‘Social network of brains’: Players team up to solve a Tetris puzzle by staring at lights

A ‘social network of brains’ could allow people to send thoughts to each other’s minds and work together to solve puzzles in teams of three or more, researchers believe. 

Scientists at the University of Washington in Seattle set up a three-player game of Tetris in which one person could not see the whole screen and had to rely on silent instructions sent via electrical brain signals.

Players were able to communicate by staring at LEDs flashing at different rates, which prompted their brains to emit electrical signals which could be picked up by sensors.

Researchers have previously linked two people’s brains using similar means but the latest experiment is the first to allow for group communication, according to the MIT Technology Review. 

Scientists at the University of Washington in Seattle set up a three-player game of Tetris in which one person had to rely on silent instructions sent via electrical brain signals. Left: the screens seen by the Receiver, right: the ones seen by the Senders

What is an EEG and how does it work?  

An electroencephalogram (EEG) is a recording of brain activity which was originally developed for clinical use.
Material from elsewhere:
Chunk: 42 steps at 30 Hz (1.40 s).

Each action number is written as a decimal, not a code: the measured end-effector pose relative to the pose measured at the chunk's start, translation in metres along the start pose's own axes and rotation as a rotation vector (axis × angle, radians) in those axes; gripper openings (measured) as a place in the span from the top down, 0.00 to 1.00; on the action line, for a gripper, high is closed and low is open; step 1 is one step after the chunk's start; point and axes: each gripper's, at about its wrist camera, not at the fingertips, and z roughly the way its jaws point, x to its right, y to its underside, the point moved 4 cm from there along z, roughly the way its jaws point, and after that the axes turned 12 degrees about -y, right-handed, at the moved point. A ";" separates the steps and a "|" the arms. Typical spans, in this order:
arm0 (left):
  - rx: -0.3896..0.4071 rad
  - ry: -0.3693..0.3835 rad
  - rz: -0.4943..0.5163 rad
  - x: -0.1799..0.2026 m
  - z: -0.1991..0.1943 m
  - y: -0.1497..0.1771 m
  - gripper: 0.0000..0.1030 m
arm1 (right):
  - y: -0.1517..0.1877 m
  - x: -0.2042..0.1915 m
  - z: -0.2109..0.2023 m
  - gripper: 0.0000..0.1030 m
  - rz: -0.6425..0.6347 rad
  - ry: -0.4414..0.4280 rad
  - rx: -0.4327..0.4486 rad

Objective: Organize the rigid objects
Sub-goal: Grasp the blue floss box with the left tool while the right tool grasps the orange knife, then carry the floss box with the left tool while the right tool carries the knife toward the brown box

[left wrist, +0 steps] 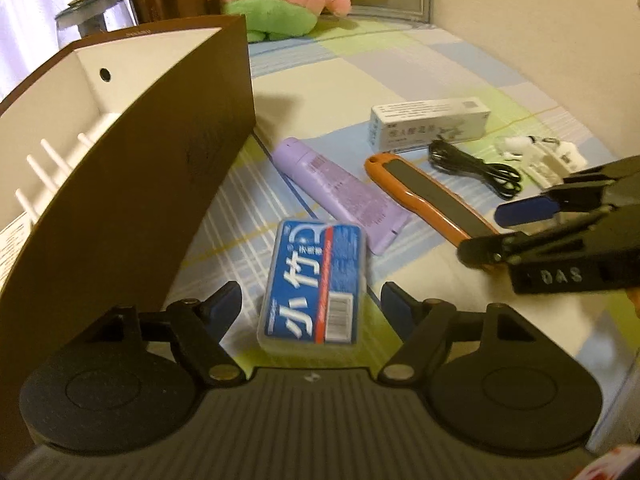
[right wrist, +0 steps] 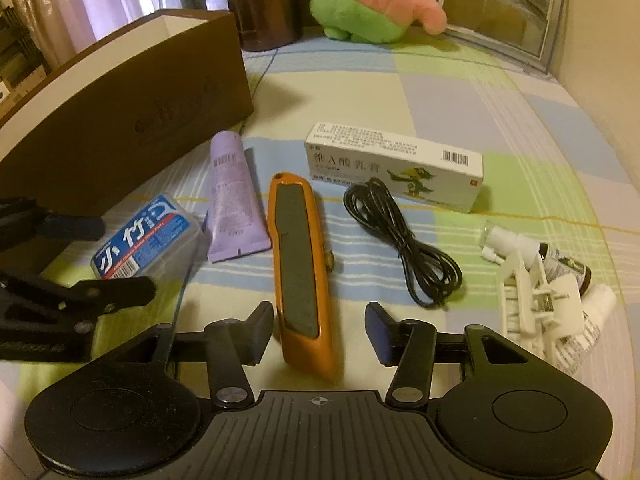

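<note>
Left claw: I see it spread, its pads either side of the blue floss box, not touching it.
Right claw: spread too; I see gaps between both pads and the orange utility knife.
Floss box: flat on the checked cloth, just beside the brown box.
Knife: flat on the cloth, between the purple tube and the black cable.
White carton: behind the cable.
</note>
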 end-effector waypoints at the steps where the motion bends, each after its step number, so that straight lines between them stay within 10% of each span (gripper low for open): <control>1: -0.003 0.001 0.007 0.001 0.004 -0.002 0.30 | -0.001 -0.001 0.001 0.53 -0.009 0.003 0.004; 5: -0.029 -0.027 0.031 0.004 0.018 -0.006 0.47 | -0.005 -0.006 0.004 0.53 -0.058 0.016 0.032; 13: -0.072 -0.114 -0.136 -0.014 0.023 -0.004 0.48 | -0.010 -0.005 0.016 0.54 -0.088 0.028 0.051; 19: -0.078 -0.134 -0.145 -0.013 0.018 0.002 0.48 | -0.012 -0.010 0.021 0.68 -0.145 0.020 0.055; 42: -0.080 -0.153 -0.170 -0.006 -0.025 0.012 0.48 | 0.000 -0.040 -0.022 0.69 -0.120 -0.064 0.058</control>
During the test, small sensors are attached to the scalp to pick up the electrical signals produced when brain cells send messages to each other. 

In the medical field, EEGs are typically carried out by a highly trained specialist known as a clinical neurophysiologist.

These signals are recorded by a machine and are analysed by a medical professional to determine whether they’re unusual.

An EEG can be used to help diagnose and monitor a number of conditions that affect the brain.

It may help identify the cause of certain symptoms, such as seizures or memory problems. 

More recently, technology companies have used the technique to create brain-computer interfaces, sometimes referred to as ‘mind-reading’ devices.

This has led to the creation and design of a number of futuristic sounding gadgets.

These have ranged from a machine that can decipher words from brainwaves without them being spoken to a headband design that would let computer users open apps using the power of thought.

In the Tetris-like game three players had their brain signals measured by electroencephalograms (EEGs). 

One player – the Receiver – was in charge of rotating the falling blocks, but was not shown the whole screen. 

The other two players – the Senders – gave him instructions by staring at LEDs flashing at either 17 Hz (times per second), meaning ‘rotate’, or 15 Hz, meaning ‘do not rotate’.

Looking directly at the LEDs caused the Senders’ brains to emit electrical signals of the same frequency, scientists said. 

The signals were picked up by EEGs and transmitted to the Receiver using transcranial magnetic stimulation (TMS).  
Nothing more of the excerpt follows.